Problem requirements » Look through the listing below for the string "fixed". Say how many lines hold it, and nothing else.

+++ Extracted records

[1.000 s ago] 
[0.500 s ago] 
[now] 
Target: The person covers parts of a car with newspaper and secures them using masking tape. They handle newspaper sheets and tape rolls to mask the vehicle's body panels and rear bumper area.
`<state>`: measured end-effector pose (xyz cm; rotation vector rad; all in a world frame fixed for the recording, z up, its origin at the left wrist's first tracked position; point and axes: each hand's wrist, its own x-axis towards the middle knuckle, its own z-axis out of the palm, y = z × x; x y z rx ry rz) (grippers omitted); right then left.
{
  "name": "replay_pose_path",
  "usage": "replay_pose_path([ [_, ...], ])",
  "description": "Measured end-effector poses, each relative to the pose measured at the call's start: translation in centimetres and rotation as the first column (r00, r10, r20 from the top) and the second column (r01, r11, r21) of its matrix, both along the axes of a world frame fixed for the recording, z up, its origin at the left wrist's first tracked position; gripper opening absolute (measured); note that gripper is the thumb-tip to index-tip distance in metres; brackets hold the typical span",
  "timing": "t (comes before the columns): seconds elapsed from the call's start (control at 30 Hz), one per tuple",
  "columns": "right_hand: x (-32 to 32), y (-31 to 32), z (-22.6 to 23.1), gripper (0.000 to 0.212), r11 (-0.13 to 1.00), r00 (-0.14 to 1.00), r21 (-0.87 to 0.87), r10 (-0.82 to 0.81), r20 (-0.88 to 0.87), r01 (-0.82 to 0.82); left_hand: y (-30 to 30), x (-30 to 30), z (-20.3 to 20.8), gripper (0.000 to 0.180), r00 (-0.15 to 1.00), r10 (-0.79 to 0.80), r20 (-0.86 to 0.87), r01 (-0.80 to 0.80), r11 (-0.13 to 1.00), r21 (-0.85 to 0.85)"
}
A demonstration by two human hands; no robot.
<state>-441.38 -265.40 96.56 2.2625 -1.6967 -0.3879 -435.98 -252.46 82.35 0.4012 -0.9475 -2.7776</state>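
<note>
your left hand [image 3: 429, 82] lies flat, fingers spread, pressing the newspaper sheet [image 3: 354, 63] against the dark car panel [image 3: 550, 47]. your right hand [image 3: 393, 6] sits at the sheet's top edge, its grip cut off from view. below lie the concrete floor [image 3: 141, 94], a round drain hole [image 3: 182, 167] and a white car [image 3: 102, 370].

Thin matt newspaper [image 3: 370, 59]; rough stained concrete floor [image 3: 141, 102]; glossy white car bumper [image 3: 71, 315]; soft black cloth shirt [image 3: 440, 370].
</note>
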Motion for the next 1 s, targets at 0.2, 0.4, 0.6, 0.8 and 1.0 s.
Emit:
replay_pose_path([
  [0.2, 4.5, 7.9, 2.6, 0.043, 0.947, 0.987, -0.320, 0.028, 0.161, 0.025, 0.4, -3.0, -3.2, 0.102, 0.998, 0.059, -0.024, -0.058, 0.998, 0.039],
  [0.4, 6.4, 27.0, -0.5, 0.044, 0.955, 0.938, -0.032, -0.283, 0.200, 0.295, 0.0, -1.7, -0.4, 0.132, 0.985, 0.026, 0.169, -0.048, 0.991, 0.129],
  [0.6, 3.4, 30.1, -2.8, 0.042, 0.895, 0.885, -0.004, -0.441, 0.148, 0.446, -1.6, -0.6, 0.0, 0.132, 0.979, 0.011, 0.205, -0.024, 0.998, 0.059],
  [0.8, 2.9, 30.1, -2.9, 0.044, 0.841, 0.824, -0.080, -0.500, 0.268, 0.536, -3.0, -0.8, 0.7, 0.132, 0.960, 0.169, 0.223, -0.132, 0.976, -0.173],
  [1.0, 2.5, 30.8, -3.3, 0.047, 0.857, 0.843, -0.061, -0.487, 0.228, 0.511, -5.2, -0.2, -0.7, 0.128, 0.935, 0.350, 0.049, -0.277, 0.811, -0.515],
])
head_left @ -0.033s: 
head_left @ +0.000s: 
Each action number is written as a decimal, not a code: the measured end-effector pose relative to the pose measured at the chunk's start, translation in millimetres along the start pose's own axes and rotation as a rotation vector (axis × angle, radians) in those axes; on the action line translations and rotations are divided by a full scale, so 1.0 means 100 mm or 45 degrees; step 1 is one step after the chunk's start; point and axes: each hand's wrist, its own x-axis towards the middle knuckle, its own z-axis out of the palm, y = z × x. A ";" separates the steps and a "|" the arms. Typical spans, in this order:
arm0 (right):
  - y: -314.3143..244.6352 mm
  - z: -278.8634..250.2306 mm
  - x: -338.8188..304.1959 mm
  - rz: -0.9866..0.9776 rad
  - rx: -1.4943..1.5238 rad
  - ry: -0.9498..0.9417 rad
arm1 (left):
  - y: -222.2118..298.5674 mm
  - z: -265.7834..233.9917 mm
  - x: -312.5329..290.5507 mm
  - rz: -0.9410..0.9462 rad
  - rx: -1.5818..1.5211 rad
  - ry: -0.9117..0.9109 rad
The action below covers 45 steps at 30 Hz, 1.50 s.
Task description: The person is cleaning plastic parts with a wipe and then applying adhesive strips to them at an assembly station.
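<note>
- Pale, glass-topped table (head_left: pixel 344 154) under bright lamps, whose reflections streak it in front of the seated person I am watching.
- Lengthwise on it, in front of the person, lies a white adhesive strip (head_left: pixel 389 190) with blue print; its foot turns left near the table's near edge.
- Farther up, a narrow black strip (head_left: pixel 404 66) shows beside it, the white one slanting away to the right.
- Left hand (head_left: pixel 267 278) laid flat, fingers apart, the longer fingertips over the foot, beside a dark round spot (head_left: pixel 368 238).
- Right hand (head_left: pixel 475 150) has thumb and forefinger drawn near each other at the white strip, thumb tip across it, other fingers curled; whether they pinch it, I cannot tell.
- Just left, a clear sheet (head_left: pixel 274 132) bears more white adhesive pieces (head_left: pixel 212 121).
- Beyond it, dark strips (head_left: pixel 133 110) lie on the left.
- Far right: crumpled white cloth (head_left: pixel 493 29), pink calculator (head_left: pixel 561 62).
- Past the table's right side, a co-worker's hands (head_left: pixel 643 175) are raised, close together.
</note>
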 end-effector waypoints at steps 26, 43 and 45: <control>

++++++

Problem solution » 2